His POV
She’s already here when I step out from the back, sprawled in the corner booth like she paid for it. Like she owns the whole place.
Boots on. Jacket still on, collar popped just enough. Her hair’s slicked back tonight—sharp lines, no fuss. Black tank under a leather blazer. One ankle resting on her knee, long legs making the velvet seat look small. Fingers drumming on the table, rings glinting under the low light. Her drink sits untouched, ice already melting.
The others are with her—her orbit. Loud, dressed like they’re going somewhere after this. They lean in when she speaks, laugh a beat too long, toss glances toward me, less out of curiosity than because they know exactly who she’s waiting for.
Doesn’t matter. She’s already locked on me.
Her eyes find mine from across the room. Not soft. Not a flicker. A drag—like she’s drawing me in without moving a muscle. My chest tightens the way it always does when she looks at me like that.

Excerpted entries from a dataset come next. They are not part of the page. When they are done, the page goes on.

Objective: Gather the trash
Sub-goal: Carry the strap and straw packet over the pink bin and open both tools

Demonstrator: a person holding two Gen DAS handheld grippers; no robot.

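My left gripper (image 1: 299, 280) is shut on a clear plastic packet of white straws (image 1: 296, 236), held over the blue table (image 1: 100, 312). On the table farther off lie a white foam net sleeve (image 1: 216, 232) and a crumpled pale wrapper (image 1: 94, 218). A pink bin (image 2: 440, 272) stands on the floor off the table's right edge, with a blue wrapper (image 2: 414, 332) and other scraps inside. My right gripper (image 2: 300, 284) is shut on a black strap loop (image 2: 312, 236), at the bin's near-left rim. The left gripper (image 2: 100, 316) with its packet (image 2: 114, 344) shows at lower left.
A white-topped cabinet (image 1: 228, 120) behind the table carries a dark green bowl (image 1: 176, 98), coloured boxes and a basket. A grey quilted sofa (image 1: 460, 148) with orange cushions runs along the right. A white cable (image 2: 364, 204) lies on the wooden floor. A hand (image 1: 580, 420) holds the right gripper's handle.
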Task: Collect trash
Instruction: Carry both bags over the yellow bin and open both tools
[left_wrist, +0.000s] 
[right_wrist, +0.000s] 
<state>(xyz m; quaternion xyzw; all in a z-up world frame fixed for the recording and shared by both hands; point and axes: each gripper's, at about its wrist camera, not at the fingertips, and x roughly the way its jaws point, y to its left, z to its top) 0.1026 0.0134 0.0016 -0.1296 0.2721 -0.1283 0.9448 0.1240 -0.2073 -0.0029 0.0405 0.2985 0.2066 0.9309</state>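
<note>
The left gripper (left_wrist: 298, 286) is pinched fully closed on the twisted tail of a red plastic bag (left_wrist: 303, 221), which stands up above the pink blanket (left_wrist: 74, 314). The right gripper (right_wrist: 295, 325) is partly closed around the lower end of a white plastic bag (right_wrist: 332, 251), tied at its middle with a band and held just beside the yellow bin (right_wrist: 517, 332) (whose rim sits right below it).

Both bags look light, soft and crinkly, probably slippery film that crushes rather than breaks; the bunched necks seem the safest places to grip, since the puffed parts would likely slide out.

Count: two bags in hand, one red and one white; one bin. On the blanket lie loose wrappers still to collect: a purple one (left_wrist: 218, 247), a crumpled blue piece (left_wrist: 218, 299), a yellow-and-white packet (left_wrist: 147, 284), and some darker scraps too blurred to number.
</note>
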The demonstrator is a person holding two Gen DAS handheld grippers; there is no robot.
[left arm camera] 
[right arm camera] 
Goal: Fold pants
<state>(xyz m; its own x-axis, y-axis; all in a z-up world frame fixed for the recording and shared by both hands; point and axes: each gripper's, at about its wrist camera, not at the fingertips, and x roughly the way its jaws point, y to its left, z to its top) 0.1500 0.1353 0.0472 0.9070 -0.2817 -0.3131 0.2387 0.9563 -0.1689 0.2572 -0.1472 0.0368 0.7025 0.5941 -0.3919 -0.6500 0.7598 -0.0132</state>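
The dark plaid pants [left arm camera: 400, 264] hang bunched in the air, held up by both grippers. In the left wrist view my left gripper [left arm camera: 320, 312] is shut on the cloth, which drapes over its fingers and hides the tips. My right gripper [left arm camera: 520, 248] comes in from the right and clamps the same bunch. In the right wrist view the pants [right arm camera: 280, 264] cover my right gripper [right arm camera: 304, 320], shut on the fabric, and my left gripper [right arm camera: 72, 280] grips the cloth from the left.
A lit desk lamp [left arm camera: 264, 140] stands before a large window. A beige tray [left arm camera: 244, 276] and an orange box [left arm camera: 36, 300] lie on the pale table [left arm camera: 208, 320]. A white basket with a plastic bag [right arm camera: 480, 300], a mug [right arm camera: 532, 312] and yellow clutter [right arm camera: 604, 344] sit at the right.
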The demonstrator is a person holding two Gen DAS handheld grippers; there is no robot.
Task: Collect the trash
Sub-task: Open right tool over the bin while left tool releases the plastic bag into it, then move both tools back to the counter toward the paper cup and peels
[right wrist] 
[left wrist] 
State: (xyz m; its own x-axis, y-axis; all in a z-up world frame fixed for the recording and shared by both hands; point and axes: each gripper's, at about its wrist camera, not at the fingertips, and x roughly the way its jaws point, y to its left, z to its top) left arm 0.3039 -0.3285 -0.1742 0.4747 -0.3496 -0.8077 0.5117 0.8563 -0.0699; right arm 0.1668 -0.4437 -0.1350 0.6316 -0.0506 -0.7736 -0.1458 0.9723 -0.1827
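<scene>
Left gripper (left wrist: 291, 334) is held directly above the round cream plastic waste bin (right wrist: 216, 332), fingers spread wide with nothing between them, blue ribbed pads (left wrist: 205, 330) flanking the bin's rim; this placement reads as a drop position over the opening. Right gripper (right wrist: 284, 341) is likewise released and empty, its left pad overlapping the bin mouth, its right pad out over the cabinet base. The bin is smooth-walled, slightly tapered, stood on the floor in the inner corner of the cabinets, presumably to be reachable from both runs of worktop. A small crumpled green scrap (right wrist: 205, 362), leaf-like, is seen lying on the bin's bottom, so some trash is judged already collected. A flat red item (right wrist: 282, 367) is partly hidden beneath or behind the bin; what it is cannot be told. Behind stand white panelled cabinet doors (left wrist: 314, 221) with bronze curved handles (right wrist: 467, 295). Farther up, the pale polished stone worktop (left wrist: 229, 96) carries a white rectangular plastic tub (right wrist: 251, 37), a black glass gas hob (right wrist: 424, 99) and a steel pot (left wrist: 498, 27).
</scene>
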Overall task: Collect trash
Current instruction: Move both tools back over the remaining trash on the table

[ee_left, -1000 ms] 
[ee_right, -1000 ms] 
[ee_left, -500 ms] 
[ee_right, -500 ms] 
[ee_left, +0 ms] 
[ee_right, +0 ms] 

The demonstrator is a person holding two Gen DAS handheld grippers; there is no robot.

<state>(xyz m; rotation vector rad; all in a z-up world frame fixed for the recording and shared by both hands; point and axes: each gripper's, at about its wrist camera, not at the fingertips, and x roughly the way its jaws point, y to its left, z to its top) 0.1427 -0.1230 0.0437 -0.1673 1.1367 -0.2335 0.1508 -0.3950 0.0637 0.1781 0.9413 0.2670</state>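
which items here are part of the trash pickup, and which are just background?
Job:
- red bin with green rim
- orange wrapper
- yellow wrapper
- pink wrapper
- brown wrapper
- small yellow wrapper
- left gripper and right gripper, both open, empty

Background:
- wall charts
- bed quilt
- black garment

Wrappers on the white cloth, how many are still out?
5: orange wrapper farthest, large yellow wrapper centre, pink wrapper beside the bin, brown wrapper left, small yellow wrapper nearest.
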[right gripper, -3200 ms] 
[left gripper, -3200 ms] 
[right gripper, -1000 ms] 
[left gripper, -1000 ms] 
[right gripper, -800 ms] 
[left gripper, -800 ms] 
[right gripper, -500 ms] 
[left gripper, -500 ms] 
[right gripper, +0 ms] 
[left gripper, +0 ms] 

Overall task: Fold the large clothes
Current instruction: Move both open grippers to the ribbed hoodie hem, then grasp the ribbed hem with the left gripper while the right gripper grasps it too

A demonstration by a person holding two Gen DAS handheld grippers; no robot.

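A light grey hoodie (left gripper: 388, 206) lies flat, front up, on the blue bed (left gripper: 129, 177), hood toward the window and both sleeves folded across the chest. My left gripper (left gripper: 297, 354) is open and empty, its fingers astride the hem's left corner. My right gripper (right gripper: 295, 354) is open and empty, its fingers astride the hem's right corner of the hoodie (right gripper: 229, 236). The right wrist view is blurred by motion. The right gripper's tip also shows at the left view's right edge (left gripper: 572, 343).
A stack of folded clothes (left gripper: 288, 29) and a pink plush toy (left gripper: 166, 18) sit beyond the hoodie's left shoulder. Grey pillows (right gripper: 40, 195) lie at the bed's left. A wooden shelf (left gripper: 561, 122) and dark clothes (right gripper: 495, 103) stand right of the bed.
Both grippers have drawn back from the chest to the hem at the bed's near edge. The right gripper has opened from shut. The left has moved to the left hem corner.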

This is our ritual. She shows up after class, claims the booth, orders something she’ll barely touch, and waits for my shift to end like she’s got all the time in the world.
I don’t ask why.
Not when her friends are legacy kids with holiday homes and family names that open doors. Not when her last “thing” was a model with a watch collection. Not when the whispers follow me every time I’m near her.
"He’s just the coffee boy." "He’s just a scholarship kid." "Does she like rescuing strays?"
They don’t know what I know. They don’t know she was the one who cornered me behind the counter after weeks of showing up, smirking when she caught me looking. That she pushed a napkin with her number across the register like it was an order. That she never once treated me like a sob story—only like a man she’d decided on.
They don’t know that when she found out I grew up in an orphanage, she didn’t blink. She just reached over, palm sliding up my forearm to my wrist, and said, low, “You’re more built than half the guys I know. And you did it alone.”
She’s looking at me now. Like she’s already decided where this night ends.
I wipe my hands on my apron, bring her usual to the table. She leans back as I set it down, chin tipped up just enough to make it feel like a challenge.
“You always remember,” she says, voice low, half-command.
“You always come back,” I say, quieter.
She lifts the glass to her lips, eyes never leaving mine. A faint smirk. “Maybe I like watching you work.”
I don’t smile, but it’s there, pressing at the edge of me.
Her friends are still scrolling, phones up like shields. But she’s leaned back, knees apart, attention fixed on me. Like everyone else is noise.
Because they are.
She stays until my shift ends. Waits while I wipe the counters, rinse the machines, take off my apron. She doesn’t care if my hoodie’s two winters old or if my hands still smell like espresso. When I finally sit across from her, she just watches me—measured, deliberate, like she’s letting me take up space she’s already claimed.
“You okay?” I ask.
She tilts her head slightly. A small, amused huff. “Didn’t come here to talk.” Then, softer: “Just wanted you in front of me.”
I don’t reach for her hand. I don’t lean in the way I want to. Not yet.
I just sit in her gravity, where I’m not a charity case or a background prop. Where she’s not the girl everyone thinks she is, and I’m not the boy they all pity.
Where I’m just me, she’s still her, but she’s the one who draws the lines— and I keep showing up.